[prometheus-users] Re: better way to get notified about (true) single scrape failures?

2023-05-12 Thread Christoph Anton Mitterer
Hey Brian

On Wednesday, May 10, 2023 at 9:03:36 AM UTC+2 Brian Candler wrote:

It depends on the exact semantics of "for". e.g. take a simple case of 1 
minute rule evaluation interval. If you apply "for: 1m" then I guess that 
means the alert must be firing for two successive evaluations (otherwise, 
"for: 1m" would have no effect).


Seems you're right.

I did quite some testing meanwhile with the following alertmanager route 
(note, that I didn't use 5m, but 1m... simply in order to not have to wait 
so long):
  routes:
  - match_re:
  alertname: 'td.*'
receiver:   admins_monitoring
group_by:   [alertname]
group_wait: 0s
group_interval: 1s

and the following rules:
groups:
  - name: alerts_general_single-scrapes
interval: 15s
rules:
- alert: td-fast
  expr: 'min_over_time(up[75s]) == 0 unless max_over_time(up[75s]) == 0'
  for:  1m
- alert: td
  expr: 'up == 0'
  for:  1m

My understanding is, correct me if wrong, that basically prometheus would 
run a thread for the scrape job (which in my case would have an interval of 
15s) and another one that evaluates the alert rules (above every 15s) which 
then sends the alert to the alertmanager (if firing).

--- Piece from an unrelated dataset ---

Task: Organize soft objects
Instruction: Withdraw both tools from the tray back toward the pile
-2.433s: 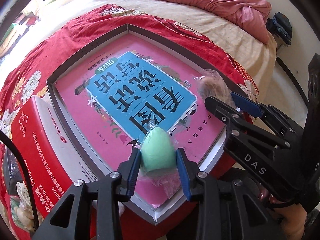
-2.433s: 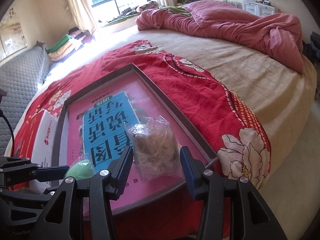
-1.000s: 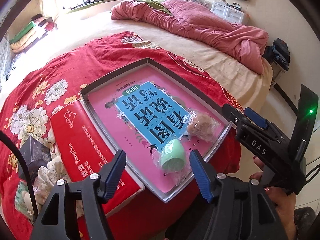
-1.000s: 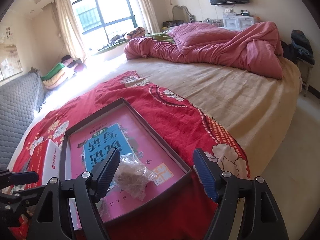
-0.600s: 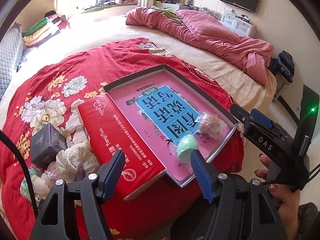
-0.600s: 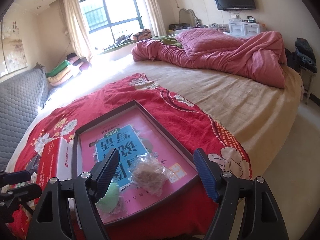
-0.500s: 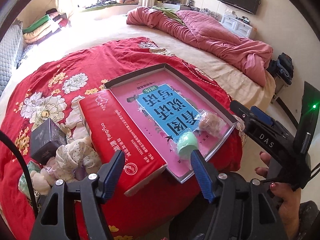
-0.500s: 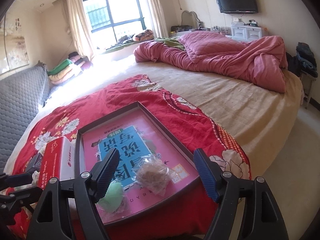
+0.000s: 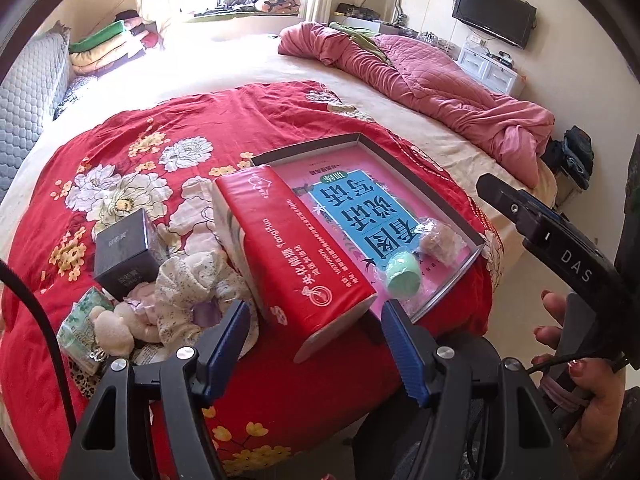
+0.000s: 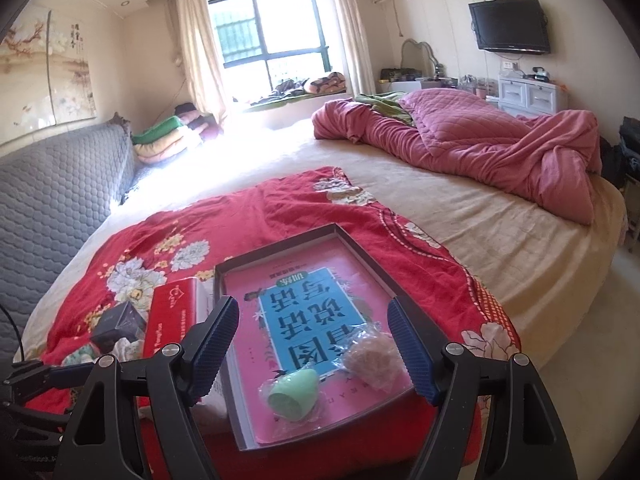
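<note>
A shallow dark-rimmed box (image 9: pixel 362 141) (image 10: pixel 224 280) with a pink and blue printed floor lies on the red floral blanket. Inside it, near its front edge, lie a green egg-shaped sponge in clear wrap (image 9: pixel 403 275) (image 10: pixel 294 395) and a beige puff in clear wrap (image 9: pixel 440 239) (image 10: pixel 372 356). A heap of soft things, a floral cloth (image 9: pixel 192 284) and a white plush (image 9: pixel 110 328), lies left of the box. My left gripper (image 9: pixel 314 342) is open and empty, pulled back above the bed edge. My right gripper (image 10: pixel 314 340) is open and empty, above the box's front.
A red tissue pack (image 9: pixel 296 256) (image 10: pixel 168 320) lies along the box's left side. A dark cube box (image 9: pixel 126 252) (image 10: pixel 118 326) stands by the soft heap. A pink quilt (image 10: pixel 460 140) is bunched at the far right of the bed. The right gripper shows in the left wrist view (image 9: pixel 560 248).
Both grippers let go of the green sponge and the beige puff in the box, opened wide and drew back and up. The left view has swung left, showing the soft heap.
</note>
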The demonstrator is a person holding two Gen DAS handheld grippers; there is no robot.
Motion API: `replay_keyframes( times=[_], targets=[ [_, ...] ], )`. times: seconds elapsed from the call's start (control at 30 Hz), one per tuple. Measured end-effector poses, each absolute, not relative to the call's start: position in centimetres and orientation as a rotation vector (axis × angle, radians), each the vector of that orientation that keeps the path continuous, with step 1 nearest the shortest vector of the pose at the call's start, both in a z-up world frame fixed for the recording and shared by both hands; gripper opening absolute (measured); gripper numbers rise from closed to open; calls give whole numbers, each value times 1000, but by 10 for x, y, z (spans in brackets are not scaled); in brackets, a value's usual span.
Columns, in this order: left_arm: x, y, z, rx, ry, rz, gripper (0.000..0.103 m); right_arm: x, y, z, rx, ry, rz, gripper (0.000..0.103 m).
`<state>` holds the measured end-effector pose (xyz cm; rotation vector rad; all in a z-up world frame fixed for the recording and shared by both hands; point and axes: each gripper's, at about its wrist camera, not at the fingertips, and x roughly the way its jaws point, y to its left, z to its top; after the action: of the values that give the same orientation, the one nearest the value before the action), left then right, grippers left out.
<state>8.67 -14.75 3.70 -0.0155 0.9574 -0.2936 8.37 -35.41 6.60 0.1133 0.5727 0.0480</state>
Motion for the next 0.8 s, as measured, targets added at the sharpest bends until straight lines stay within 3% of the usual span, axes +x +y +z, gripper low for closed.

It felt a bit brittle to have the rules evaluated with the same period then 
the scrapes, so I did all tests once with 15s for the rules interval, and 
once with 10s. But it seems as if this wouldn't change the behaviour.


But up[5m] only looks at samples wholly contained within a 5 minute window, 
and therefore will normally only look at 5 samples.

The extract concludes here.